**DIRECTIONS:**
Once you find the line below that has "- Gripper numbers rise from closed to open", output it and every line after it exactly, stopping after the line that has "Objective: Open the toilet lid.", with no pictures.

**EXERCISE DATA:**
◆ ◆ ◆ ◆
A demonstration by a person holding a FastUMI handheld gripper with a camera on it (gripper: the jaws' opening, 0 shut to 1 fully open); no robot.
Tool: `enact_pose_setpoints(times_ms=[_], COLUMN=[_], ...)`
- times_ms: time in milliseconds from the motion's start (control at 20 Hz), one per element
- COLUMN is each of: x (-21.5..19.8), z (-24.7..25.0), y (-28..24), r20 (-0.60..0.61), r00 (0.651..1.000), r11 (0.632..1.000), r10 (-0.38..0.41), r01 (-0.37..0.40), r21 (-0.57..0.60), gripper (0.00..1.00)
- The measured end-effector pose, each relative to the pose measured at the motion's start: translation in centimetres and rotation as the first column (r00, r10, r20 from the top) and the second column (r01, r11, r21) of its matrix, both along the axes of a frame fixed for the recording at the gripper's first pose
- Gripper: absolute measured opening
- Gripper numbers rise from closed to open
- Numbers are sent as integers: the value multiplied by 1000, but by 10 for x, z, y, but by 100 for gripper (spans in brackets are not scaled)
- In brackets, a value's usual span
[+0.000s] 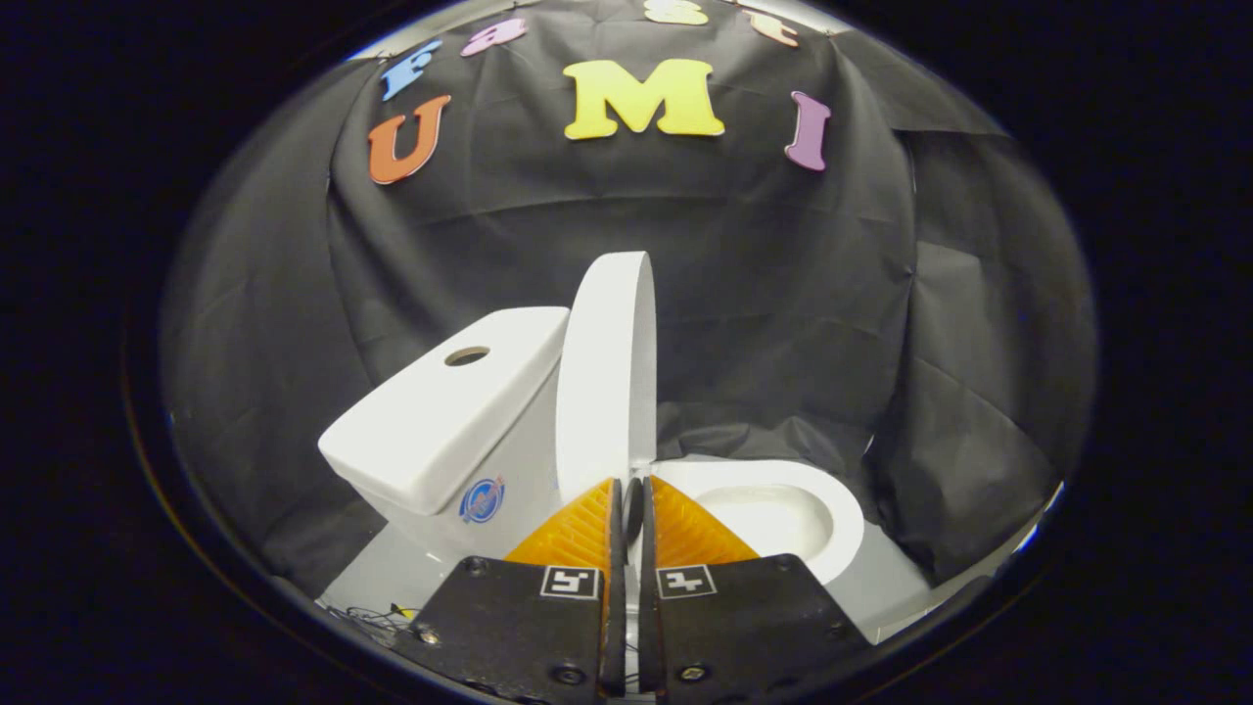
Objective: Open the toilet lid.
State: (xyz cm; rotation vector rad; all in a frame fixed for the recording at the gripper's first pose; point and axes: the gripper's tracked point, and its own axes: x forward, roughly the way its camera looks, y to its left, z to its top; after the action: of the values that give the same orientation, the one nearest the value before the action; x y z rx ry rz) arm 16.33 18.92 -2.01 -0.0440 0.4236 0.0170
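Toilet lid [607, 377] raised, upright, edge-on just ahead of gripper [631, 499], beside tank [440, 421]. 2 fingers [578, 534] clenched together, thin slit only, grasping nothing. Seat and open bowl [773, 509] beyond fingers, near rim partly hidden. Hinge covered by fingertips, cannot make out.

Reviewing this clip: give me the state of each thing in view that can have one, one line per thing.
toilet lid: raised, standing upright beside the tank.
toilet bowl: uncovered, rim and inside exposed.
tank: lid on, with an open round hole on top.
gripper: fingers close together, nearly shut, with nothing clearly held, just in front of the raised lid's base.
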Motion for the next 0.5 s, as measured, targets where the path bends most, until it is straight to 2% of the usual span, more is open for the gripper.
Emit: enact_pose_setpoints(times_ms=[500], x=[2], z=[-8], y=[48], r20=[-6], r00=[1000], r11=[995], r10=[31], r01=[-31], r21=[-94], gripper=[9])
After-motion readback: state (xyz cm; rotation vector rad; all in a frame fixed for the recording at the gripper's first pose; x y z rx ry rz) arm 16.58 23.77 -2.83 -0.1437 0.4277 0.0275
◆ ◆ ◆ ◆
**OUTPUT OF THE EXERCISE:**
- Gripper numbers rise from closed to open
- Numbers are sent as integers: the value multiplied by 1000, but by 10 for x, z, y, but by 100 for gripper (spans in brackets are not scaled)
- In brackets, a value's usual span
[+0.000s] 
Objective: Open the toilet lid.

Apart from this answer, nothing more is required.